Quantify Your Achievements:Employers love numbers! When drafting your CV, highlight your achievements with quantifiable results. For instance, mention how your data analysis led to a certain percentage increase in efficiency or revenue at a previous job or project. These details can really make your application pop!
Craft a Tailored Cover Letter:For a full-time role at MasterCard, your cover letter should reflect your passion for data science and your excitement about the specific projects or values of the company. Dive into why youβre a good fit, how your skills align with their needs, and any unique perspectives you can bring to the team.
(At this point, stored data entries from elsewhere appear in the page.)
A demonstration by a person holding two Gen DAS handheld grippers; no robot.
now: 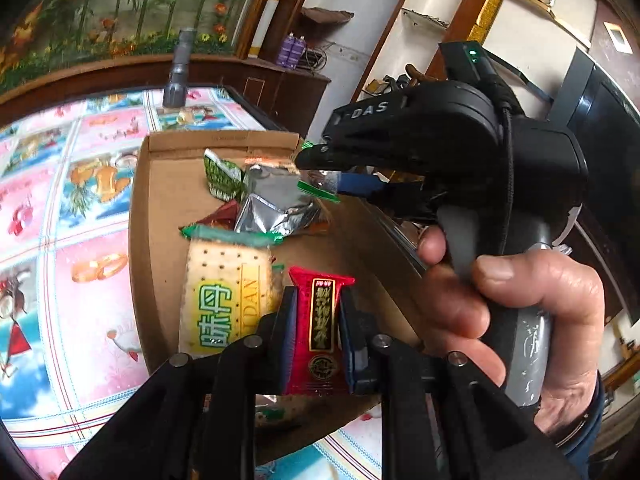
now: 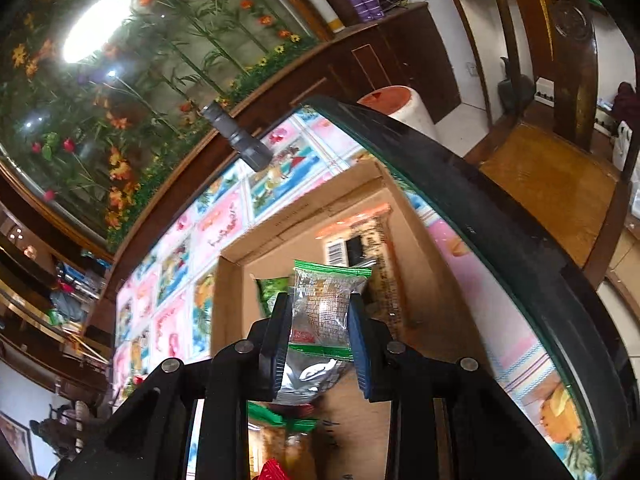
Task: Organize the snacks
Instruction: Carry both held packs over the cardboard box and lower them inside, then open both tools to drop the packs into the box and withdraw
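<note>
The left gripper [image 1: 318,330] pinches a red snack packet [image 1: 320,332] above the cardboard box [image 1: 160,200]; the right gripper [image 2: 320,338] pinches a silver-and-green snack packet [image 2: 324,312] over the same box; a cracker packet [image 1: 224,296] lies inside.

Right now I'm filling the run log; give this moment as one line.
left gripper: shut on red snack packet | right gripper: shut on silver-green snack packet | both over cardboard box

Glossy wrappers, matt card, shiny tabletop

Red snack packet [image 1: 320,328] glossy plastic film; silver packet [image 2: 320,316] crinkled foil-like, shiny; cardboard box [image 1: 160,208] matt brown paperboard; table [image 1: 60,240] smooth, glossy printed cover; chair [image 2: 552,188] polished wood.
</note>
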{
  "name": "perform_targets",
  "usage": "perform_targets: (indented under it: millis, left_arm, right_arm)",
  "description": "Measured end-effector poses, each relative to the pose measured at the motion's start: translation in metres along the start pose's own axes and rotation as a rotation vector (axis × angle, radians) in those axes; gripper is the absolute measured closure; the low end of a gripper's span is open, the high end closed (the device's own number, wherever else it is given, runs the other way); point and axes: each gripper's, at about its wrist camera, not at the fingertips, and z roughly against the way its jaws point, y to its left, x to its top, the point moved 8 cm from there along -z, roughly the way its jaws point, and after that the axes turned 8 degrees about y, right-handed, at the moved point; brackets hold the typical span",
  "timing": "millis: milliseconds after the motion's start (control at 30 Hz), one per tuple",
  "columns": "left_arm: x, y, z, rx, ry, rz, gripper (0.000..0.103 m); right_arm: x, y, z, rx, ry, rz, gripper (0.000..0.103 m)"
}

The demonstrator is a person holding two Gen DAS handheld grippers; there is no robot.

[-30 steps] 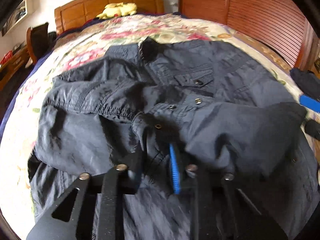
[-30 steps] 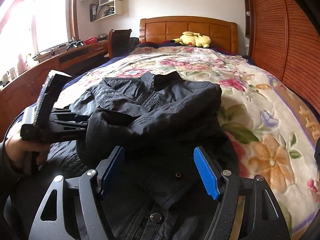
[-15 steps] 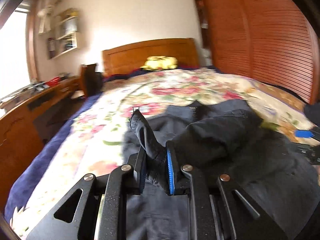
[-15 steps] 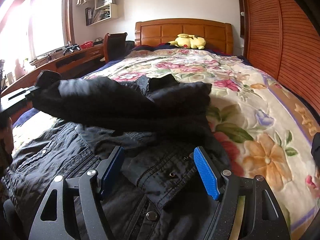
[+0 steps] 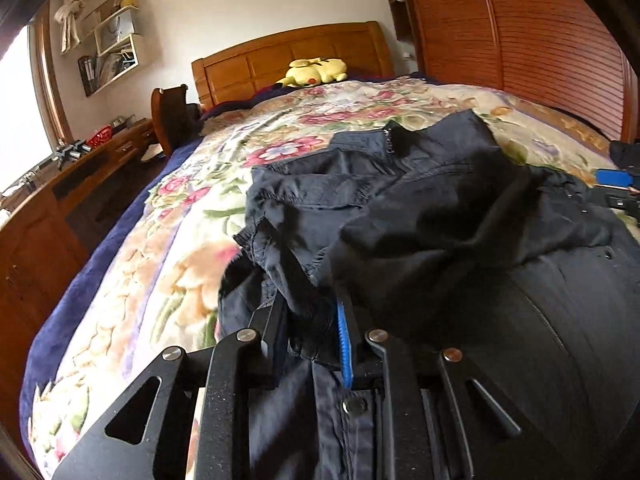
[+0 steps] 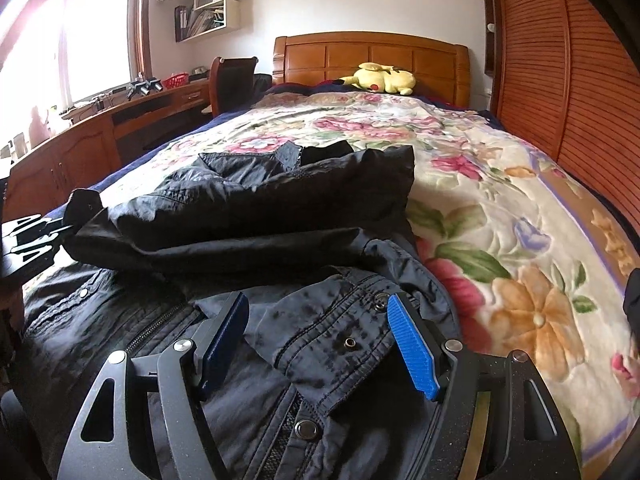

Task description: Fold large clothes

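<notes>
A dark navy jacket [image 5: 460,208] lies spread on the floral bedspread [image 5: 160,260]. My left gripper [image 5: 310,312] has the cuff end of a sleeve [image 5: 288,264] between its pads. Its jaws are opening slightly, and the fabric still sits pinched between them. In the right wrist view the sleeve [image 6: 240,216] stretches across the jacket body towards the left gripper [image 6: 28,236] at the left edge. My right gripper [image 6: 316,308] stands open just above the jacket's snap-button front [image 6: 348,344], gripping nothing. Its blue pad shows at the right edge of the left wrist view [image 5: 616,178].
A yellow plush toy [image 6: 380,78] lies by the wooden headboard [image 6: 372,56]. A wooden desk [image 6: 80,152] and a chair [image 6: 234,80] run along the bed's left side. A louvred wooden wardrobe [image 6: 568,80] lines the right. Another dark garment [image 5: 624,152] lies at the right edge.
My left gripper has carried the sleeve to the left across the jacket, and the sleeve now lies stretched over the body. The right gripper has kept still.
</notes>
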Motion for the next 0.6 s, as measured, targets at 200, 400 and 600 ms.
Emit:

Stand Out with Relevant Courses and Certifications:Although experience talks, relevant courses or certifications can be your ticket to impressing hiring managers at MasterCard. Mention any standout courses you've completed that equipped you with essential skills, such as machine learning certifications or data visualisation courses. This shows your commitment to continuously developing your skills in the field!
How to prepare for a job interview at MasterCard
β¨Brush Up on Your Statistics
For a data science role, we need to seriously sharpen our statistics skills. Get ready to tackle technical questions on probability distributions, hypothesis testing, and regression analysis. These are often the bread and butter of data science interviews, so don't just skim over them!
β¨Showcase Your Projects
Prepare a killer portfolio showcasing your data science projects. We should include details about the datasets used, the tools and techniques applied, and the impact of your findings. If we can walk them through a particularly challenging project or a cool visualisation that had real-world implications, itβll really make us stand out!
β¨Get Comfortable with Python and R
Most data science positions require us to be proficient in programming languages like Python and R. We should practice common libraries like pandas, NumPy, and scikit-learn, and be ready for live coding exercises or algorithm questions. Showing off our coding chops can really impress the interviewers at MasterCard!
β¨Prepare for Case Studies
Expect to encounter real-world case studies during the interview. We might be asked how weβd approach a data problem or analyse a dataset to extract insights. It's essential to think out loud and demonstrate our problem-solving process so that the interviewer can see our logical thinking in action.